🤖 AI Summary
CLIP training incurs substantial computational and memory overhead, while existing masking strategies often degrade image-text alignment quality due to semantic information loss. To address this, we propose the Patch Generation-to-Selection (PGS) framework: first, structure-aware candidate image patches are generated via Sobel edge detection; second, neighborhood similarity modeling coupled with optimal transport is employed to normalize the similarity matrix, enabling progressive selection of salient patches. PGS jointly preserves edge structural integrity and object-level semantic fidelity while significantly reducing computational and memory costs. Evaluated on zero-shot classification and cross-modal retrieval, PGS achieves new state-of-the-art performance. Notably, it enhances model robustness against input perturbations and improves generalization to unseen linguistic compositions—demonstrating superior alignment quality under resource-constrained settings.
📝 Abstract
The CLIP model has demonstrated significant advancements in aligning visual and language modalities through large-scale pre-training on image-text pairs, enabling strong zero-shot classification and retrieval capabilities on various domains. However, CLIP's training remains computationally intensive, with high demands on both data processing and memory.

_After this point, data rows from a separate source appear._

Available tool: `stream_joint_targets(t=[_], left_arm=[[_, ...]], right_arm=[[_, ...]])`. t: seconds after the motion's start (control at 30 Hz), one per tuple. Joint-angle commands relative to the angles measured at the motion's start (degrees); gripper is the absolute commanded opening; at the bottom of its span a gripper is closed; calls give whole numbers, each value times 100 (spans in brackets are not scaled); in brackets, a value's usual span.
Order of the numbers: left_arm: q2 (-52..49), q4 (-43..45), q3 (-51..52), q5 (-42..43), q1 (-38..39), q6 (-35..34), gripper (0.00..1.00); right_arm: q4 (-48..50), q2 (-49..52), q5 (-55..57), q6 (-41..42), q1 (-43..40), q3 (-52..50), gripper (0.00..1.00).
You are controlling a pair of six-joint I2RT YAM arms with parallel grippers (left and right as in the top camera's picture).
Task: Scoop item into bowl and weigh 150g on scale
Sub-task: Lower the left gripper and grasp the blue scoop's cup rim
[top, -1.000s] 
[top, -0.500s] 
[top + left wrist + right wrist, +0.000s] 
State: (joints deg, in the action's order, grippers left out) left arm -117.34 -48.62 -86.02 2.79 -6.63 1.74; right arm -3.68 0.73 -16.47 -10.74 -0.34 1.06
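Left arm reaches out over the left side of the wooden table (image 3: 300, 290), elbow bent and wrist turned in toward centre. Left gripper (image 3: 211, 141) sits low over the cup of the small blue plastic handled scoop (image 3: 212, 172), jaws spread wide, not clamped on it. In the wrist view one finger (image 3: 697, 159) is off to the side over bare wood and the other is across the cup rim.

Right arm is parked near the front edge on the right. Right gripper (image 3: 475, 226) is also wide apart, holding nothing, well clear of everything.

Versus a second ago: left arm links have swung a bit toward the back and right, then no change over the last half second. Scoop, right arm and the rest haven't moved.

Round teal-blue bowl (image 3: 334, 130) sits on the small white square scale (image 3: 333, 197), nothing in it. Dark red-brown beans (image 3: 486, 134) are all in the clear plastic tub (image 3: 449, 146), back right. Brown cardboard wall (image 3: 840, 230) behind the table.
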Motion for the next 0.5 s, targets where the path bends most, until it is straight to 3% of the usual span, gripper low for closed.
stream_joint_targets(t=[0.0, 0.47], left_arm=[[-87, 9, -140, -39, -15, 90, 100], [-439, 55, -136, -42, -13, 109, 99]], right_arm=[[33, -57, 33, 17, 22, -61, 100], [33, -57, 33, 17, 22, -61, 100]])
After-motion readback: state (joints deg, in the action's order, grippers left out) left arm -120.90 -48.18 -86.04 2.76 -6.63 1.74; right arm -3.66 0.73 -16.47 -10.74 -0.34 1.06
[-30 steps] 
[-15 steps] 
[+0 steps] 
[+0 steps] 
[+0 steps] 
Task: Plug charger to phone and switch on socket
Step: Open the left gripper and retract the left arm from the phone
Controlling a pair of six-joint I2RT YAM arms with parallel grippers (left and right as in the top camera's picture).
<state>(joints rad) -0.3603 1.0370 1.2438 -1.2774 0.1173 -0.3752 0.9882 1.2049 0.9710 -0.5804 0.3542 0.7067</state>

To address these challenges, recent masking strategies have emerged, focusing on the selective removal of image patches to improve training efficiency. Although effective, these methods often compromise key semantic information, resulting in suboptimal alignment between visual features and text descriptions. In this work, we present a concise yet effective approach called Patch Generation-to-Selection to enhance CLIP's training efficiency while preserving critical semantic content. Our method introduces a gradual masking process in which a small set of candidate patches is first pre-selected as potential mask regions. Then, we apply Sobel edge detection across the entire image to generate an edge mask that prioritizes the retention of the primary object areas. Finally, similarity scores between the candidate mask patches and their neighboring patches are computed, with optimal transport normalization refining the selection process to ensure a balanced similarity matrix. Our approach, CLIP-PGS, sets new state-of-the-art results in zero-shot classification and retrieval tasks, achieving superior performance in robustness evaluation and language compositionality benchmarks.